You can use either Windows Admin Center or PowerShell to take a server offline for maintenance. This topic covers both methods.

Take a server offline using Windows Admin Center

The simplest way to prepare to take a server offline is by using Windows Admin Center.

Verify it's safe to take the server offline

  1. Using Windows Admin Center, connect to the server you want to take offline. Select Storage > Disks from the Tools menu, and verify that the Status column for every virtual disk shows Online.

  2. Then, select Storage > Volumes and verify that the Health column for every volume shows Healthy and that the Status column for every volume shows OK.

Pause and drain the server

Before either shutting down or restarting a server, you should pause the server and drain (move off) any clustered roles such as VMs running on it. Always pause and drain clustered servers before taking them offline for maintenance.

  1. Using Windows Admin Center, connect to the cluster and then select Compute > Servers from the Tools menu in Cluster Manager.

  2. Select Inventory. Click on the name of the server you wish to pause and drain, and select Pause. You should see the following prompt:

    Pause server(s) for maintenance: Are you sure you want to pause server(s)? This moves workloads, such as virtual machines, to other servers in the cluster.​

  3. Select yes to pause the server and initiate the drain process. The server status will show as In maintenance, Draining, and roles such as Hyper-V and VMs will immediately begin live migrating to other server(s) in the cluster. This can take a few minutes. No roles can be added to the server until it's resumed. When the draining process is finished, the server status will show as In maintenance, Drain completed. The operating system performs an automatic safety check to ensure it is safe to proceed. If there are unhealthy volumes, it will stop and alert you that it's not safe to proceed.

Shut down the server

Once the server has completed draining, you can safely shut it down for maintenance or reboot it.

Warning

If the server is running Azure Stack HCI, version 20H2, Windows Server 2019, or Windows Server 2016, you must put the disks in maintenance mode before shutting down the server and take the disks out of maintenance mode before resuming the server into the cluster.

Resume the server

When you are ready for the server to begin hosting clustered roles and VMs again, simply turn the server on, wait for it to boot up, and resume the server using the following steps.

  1. In Cluster Manager, select Compute > Servers from the Tools menu at the left.

  2. Select Inventory.

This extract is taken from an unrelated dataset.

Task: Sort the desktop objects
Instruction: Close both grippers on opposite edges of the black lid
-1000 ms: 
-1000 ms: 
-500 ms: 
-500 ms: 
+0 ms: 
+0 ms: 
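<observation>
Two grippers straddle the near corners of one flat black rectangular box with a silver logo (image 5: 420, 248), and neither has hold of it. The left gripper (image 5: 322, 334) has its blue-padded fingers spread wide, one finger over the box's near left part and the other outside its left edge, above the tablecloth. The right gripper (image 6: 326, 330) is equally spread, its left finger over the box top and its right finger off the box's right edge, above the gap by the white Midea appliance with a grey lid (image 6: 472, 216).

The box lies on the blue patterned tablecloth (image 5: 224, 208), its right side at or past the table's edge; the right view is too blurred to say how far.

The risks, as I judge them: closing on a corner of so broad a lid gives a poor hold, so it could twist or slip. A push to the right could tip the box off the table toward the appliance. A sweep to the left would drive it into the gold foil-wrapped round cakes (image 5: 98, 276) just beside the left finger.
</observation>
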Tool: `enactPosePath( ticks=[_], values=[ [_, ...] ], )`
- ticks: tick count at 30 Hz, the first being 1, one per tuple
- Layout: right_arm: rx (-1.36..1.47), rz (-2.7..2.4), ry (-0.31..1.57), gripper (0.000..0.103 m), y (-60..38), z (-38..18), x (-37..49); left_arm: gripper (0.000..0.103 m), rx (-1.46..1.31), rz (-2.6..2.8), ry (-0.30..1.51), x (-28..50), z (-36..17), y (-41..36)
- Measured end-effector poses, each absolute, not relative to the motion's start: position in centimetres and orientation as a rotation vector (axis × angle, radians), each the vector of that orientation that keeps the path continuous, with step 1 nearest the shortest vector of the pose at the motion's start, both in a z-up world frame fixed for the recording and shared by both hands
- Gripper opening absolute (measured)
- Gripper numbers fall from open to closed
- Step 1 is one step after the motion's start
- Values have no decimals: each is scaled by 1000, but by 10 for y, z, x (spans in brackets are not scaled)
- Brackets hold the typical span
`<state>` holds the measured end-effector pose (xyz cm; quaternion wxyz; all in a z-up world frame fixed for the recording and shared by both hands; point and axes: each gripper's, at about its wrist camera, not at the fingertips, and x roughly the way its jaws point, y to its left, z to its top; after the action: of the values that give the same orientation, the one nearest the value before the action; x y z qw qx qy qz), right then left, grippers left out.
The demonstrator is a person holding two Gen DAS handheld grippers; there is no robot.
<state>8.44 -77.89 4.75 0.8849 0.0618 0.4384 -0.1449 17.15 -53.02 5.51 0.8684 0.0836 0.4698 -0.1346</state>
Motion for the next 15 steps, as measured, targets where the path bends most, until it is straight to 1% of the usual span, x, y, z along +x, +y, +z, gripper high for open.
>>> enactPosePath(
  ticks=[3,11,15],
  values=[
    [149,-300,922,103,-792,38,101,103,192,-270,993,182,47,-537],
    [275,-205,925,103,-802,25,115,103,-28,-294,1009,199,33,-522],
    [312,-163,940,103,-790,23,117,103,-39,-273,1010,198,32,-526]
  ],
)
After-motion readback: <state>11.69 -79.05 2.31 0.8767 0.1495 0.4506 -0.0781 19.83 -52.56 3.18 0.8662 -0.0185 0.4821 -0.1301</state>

Click on the name of the server you wish to resume, and then click Resume.

Clustered roles and VMs will immediately begin live migrating back to the server. This can take a few minutes.

Wait for storage to resync

When the server resumes, any new writes that happened while it was unavailable need to resync. This happens automatically, using intelligent change tracking. It's not necessary for all data to be scanned or synchronized; only the changes. This process is throttled to mitigate impact to production workloads. Depending on how long the server was paused and how much new data was written, it may take many minutes to complete.

Important

You must wait for re-syncing to complete before taking any other servers in the cluster offline.

To check if storage resync is complete:

  1. Connect to the cluster using Windows Admin Center and select Storage > Volumes.
  2. Select Inventory.
  3. Check the Status column for every volume. If it shows OK, storage resync is complete. It's now safe to take other servers in the cluster offline.

Take a server offline using PowerShell

Use the following procedures to properly pause, drain, and resume a server in a failover cluster using PowerShell.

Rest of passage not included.